The main trail switchbacked up the side of the hill, packed dirt and scattered roots. I walked it on autopilot, legs remembering the climb even if my head wanted to be anywhere else. After a while, the path forked—one way down to the water, one way toward the lookout.

I took the lookout.

Habit, I guess.

Halfway up, I cut off the main trail and bushwhacked a little, heading higher through the trees.

The air thinned and cooled.
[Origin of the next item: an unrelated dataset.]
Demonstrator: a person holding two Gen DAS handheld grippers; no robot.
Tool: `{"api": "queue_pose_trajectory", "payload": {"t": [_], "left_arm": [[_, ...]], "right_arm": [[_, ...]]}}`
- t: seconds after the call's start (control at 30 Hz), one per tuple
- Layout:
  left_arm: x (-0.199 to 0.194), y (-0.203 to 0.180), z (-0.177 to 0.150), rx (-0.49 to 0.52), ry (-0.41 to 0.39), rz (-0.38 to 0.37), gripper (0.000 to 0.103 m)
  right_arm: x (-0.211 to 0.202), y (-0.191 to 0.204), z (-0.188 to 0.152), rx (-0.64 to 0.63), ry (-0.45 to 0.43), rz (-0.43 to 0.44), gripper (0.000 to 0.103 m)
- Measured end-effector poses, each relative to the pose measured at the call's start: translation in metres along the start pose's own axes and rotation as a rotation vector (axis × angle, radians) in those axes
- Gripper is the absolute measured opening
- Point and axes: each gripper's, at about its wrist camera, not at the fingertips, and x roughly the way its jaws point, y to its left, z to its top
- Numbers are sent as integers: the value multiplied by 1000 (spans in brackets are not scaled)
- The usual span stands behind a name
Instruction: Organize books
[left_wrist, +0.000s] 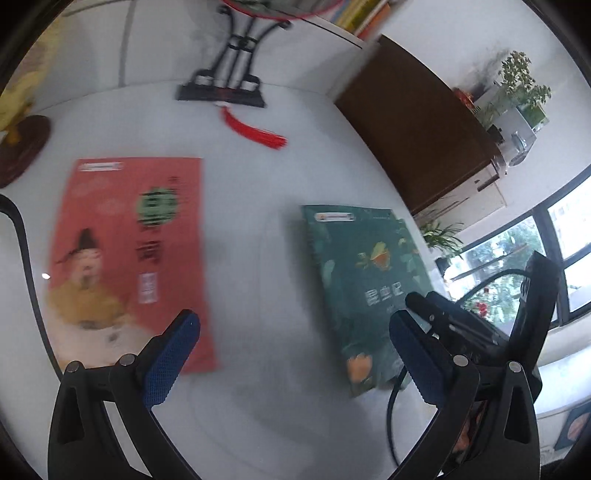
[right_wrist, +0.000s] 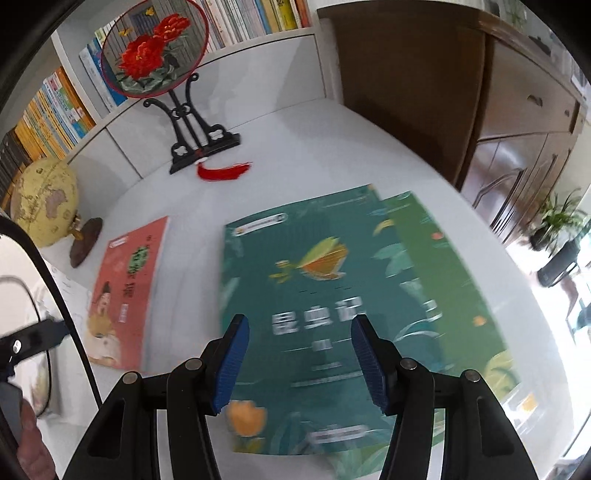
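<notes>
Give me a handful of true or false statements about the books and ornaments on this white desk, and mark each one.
1. The red paperback book lies flat on the white desk. True.
2. The dark teal paperback book lies under a lighter green book. False: the teal one lies on top, overlapping the green one.
3. The right tool is clamped on the teal book. False: its blue pads stand apart above the cover, holding nothing.
4. A yellow globe on a dark wooden base stands beyond the red book. True.
5. The round embroidered fan on a black stand shows blue flowers. False: they are red.
</notes>
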Motion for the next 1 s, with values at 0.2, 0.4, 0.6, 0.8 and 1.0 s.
{"api": "queue_pose_trajectory", "payload": {"t": [0.2,0.4,0.6,0.8,1.0], "left_arm": [[34,-27,3,17,28,14,102],[54,-43,-1,52,61,5,102],[66,-46,-1,46,86,-35,102],[75,-47,-1,56,99,-28,102],[83,-46,-4,30,125,-72,102]], "right_arm": [[5,-29,10,12,3,-16,56],[9,-60,12,103,-3,-29,56],[21,-71,15,107,21,-25,56],[36,-77,3,131,52,11,56],[38,-71,2,106,42,13,57]]}}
My ribs complained at the steeper climb but it was a clean kind of pain, not the tearing, wrong kind from the cage.

I kept going until the trees thinned and the ground leveled out.

There it was.

The overlook wasn’t much to anyone who’d grown up in the Rockies or whatever.

Just a big, flat rock outcropping where the hill dropped away in a steep slope down to the creek.

From here, you could see the water rushing between boulders, flashing white and dark.

In the other direction, if you turned, you could just make out the curve of town through the trees—rooftops, the church steeple, the faint suggestion of the square.

I stood on the rock and looked down at the water.

For a long time, I didn’t think anything.

That wasn’t true, of course. Saying I “wasn’t thinking” was like saying the creek “wasn’t moving.”

I was thinking of Chloe.

Of the way she’d moved around my kitchen like she belonged there, messing up my towel lines, not apologizing for existing. Of how the whole house had felt different with her shoes by the door, like it remembered what it was built for.

Of the way her face had fallen when I’d told her she should go.

She’d gone.

She’d put her hand over my heart, told me she wasn’t giving up on me, and then she’d left anyway. Shoulders straight. Head high. Like she’d finally realized she could walk away and not break in half.

The water rushed over rock, churning around obstacles before smoothing out again downstream.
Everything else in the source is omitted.